**Assignment:** From the entries underneath, give the number of lines holding the word "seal", without any other words.

Source data Block Start

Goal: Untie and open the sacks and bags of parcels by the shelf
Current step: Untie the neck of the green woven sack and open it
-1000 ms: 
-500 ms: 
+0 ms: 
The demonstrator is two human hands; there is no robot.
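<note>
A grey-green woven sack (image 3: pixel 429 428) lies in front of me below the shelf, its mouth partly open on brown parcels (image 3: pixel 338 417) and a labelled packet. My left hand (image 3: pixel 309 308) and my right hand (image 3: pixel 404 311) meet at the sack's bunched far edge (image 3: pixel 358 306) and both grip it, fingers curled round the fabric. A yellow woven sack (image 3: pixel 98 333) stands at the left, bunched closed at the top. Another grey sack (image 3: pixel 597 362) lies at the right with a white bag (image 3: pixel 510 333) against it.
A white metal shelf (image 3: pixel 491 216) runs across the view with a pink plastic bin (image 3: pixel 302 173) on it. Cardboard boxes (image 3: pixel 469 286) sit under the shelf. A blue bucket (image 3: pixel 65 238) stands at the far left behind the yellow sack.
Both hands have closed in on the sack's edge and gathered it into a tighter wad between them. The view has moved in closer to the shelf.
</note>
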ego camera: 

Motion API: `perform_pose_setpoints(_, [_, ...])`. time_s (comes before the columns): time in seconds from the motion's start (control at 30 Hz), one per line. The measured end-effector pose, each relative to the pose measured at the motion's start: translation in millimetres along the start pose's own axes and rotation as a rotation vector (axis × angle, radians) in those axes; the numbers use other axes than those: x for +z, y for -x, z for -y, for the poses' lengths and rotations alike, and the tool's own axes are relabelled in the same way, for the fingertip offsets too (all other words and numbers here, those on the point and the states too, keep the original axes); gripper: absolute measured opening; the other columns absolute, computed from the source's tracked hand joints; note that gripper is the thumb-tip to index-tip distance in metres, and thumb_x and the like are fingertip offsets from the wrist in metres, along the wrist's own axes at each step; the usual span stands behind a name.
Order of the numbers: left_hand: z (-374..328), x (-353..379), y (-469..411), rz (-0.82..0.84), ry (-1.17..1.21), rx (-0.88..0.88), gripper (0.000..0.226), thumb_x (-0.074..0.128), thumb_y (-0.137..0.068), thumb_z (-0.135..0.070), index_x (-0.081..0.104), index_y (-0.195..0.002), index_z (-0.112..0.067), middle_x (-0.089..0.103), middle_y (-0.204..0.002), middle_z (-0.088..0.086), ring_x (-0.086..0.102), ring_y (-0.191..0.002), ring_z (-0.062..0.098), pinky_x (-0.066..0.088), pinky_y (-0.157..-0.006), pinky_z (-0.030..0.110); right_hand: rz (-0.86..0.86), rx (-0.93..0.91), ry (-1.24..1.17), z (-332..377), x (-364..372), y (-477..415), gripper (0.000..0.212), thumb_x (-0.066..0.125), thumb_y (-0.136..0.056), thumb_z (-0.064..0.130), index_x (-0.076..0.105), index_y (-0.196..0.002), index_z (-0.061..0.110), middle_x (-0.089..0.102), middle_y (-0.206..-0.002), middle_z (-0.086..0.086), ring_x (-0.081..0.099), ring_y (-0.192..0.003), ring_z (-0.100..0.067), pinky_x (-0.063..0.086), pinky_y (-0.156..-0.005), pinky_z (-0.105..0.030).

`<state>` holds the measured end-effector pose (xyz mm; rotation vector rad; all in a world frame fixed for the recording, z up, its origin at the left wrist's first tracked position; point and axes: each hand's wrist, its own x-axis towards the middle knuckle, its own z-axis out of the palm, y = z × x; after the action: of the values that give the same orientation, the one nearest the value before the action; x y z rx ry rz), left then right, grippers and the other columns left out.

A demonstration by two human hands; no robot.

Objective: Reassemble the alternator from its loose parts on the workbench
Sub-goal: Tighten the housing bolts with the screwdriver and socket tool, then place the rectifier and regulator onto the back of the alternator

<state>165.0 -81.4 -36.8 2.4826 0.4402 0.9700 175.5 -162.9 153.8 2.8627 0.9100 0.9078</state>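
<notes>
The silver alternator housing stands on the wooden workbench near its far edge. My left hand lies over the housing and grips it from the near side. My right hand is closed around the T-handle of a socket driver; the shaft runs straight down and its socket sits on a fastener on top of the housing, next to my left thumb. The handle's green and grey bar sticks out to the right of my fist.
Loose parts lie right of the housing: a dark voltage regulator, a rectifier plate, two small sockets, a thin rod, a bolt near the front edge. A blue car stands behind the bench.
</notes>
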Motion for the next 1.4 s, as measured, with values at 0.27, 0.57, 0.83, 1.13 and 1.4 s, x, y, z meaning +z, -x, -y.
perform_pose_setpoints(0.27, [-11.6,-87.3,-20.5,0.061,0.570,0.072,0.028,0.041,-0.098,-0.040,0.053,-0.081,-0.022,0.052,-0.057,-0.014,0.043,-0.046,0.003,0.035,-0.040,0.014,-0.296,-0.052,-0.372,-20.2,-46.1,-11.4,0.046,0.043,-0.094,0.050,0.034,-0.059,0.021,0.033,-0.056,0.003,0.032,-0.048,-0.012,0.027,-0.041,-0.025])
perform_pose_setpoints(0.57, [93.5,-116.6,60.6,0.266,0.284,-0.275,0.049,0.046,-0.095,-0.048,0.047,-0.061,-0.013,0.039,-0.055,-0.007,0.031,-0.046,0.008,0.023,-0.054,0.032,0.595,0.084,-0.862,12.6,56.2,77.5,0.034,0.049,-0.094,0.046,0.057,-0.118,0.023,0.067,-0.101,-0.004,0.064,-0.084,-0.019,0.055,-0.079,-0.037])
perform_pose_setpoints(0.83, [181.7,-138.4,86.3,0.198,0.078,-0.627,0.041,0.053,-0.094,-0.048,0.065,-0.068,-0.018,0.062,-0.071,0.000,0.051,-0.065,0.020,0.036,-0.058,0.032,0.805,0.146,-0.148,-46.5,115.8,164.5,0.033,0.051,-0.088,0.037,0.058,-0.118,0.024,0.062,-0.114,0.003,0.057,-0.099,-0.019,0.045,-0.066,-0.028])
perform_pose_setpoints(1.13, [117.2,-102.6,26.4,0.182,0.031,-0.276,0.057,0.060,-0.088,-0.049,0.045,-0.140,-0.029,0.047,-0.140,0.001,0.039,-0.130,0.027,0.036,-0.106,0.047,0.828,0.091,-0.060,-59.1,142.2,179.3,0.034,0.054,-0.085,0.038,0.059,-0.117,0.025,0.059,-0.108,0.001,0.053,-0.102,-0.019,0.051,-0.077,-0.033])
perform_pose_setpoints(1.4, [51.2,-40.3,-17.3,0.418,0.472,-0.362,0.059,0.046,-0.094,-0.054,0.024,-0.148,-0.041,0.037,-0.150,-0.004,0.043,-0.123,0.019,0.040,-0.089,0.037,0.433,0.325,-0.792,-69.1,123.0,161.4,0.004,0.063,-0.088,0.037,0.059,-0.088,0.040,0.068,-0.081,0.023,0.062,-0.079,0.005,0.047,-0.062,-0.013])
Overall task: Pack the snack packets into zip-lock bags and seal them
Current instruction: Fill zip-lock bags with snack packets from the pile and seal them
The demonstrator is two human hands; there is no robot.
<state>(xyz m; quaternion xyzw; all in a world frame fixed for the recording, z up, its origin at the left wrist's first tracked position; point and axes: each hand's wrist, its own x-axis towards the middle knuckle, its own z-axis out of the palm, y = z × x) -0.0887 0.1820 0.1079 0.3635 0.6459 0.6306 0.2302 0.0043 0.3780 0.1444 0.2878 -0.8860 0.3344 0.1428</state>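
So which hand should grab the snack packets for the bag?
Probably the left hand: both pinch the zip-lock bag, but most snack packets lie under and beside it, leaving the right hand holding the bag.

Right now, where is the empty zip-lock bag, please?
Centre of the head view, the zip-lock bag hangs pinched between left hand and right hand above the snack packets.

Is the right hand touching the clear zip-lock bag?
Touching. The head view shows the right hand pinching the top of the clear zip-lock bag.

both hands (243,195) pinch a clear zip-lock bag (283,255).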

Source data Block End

**Your response:** 2